[[ MATERIAL TO PROCESS, beginning ]]

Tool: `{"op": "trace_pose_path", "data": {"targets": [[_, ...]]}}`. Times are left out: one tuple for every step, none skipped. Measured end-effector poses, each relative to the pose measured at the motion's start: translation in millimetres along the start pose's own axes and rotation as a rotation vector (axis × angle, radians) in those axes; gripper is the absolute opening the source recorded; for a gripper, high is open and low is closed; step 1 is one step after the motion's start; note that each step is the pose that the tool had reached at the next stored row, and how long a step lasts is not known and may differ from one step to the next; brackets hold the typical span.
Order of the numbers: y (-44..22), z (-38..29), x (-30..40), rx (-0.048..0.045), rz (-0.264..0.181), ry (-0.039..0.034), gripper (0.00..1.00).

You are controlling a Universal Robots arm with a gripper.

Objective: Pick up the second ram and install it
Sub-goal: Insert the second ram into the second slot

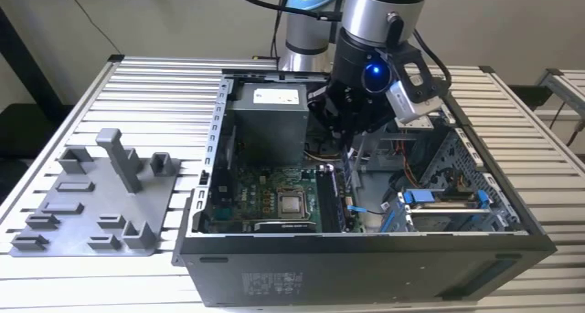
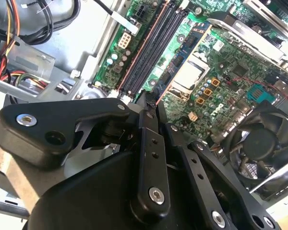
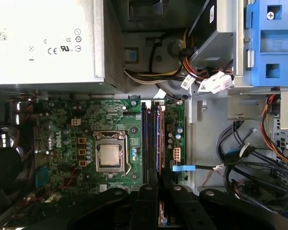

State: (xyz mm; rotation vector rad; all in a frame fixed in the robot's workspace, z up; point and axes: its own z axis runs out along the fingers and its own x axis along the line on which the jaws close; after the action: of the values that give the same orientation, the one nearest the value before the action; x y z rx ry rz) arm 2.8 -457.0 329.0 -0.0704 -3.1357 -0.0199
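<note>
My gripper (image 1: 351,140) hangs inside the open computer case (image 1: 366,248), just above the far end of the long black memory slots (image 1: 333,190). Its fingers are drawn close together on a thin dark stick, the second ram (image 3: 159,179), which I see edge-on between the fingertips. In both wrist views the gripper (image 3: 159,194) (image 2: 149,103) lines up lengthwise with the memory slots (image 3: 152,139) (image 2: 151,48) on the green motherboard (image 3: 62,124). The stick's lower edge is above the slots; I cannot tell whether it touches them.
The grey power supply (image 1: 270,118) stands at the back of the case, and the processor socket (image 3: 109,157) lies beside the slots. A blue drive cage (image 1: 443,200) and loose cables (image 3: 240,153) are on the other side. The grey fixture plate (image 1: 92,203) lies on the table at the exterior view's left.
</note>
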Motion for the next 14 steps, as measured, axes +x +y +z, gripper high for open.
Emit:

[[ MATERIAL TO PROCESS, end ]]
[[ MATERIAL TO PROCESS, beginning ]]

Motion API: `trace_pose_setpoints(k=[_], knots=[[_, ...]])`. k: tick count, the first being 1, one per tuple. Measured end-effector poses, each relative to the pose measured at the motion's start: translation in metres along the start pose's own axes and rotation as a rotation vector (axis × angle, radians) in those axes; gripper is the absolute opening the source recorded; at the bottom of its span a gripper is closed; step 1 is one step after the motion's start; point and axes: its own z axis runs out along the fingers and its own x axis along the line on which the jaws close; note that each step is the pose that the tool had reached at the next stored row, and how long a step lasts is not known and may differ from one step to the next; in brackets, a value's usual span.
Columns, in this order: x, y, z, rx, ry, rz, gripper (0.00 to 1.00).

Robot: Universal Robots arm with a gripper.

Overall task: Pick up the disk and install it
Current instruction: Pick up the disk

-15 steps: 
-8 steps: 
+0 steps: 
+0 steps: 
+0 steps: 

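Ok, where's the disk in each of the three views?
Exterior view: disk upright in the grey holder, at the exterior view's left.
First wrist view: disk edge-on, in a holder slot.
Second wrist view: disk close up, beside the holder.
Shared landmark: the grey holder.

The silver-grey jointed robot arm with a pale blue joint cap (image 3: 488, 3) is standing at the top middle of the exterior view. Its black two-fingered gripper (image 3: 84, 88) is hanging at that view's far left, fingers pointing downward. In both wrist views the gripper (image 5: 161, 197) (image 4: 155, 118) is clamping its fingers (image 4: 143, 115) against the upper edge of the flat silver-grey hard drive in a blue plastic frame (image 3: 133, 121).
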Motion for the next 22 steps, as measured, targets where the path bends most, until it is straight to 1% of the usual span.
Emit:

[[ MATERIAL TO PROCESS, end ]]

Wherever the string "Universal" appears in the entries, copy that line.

You are controlling a Universal Robots arm with a gripper.
Robot: Universal Robots arm with a gripper.

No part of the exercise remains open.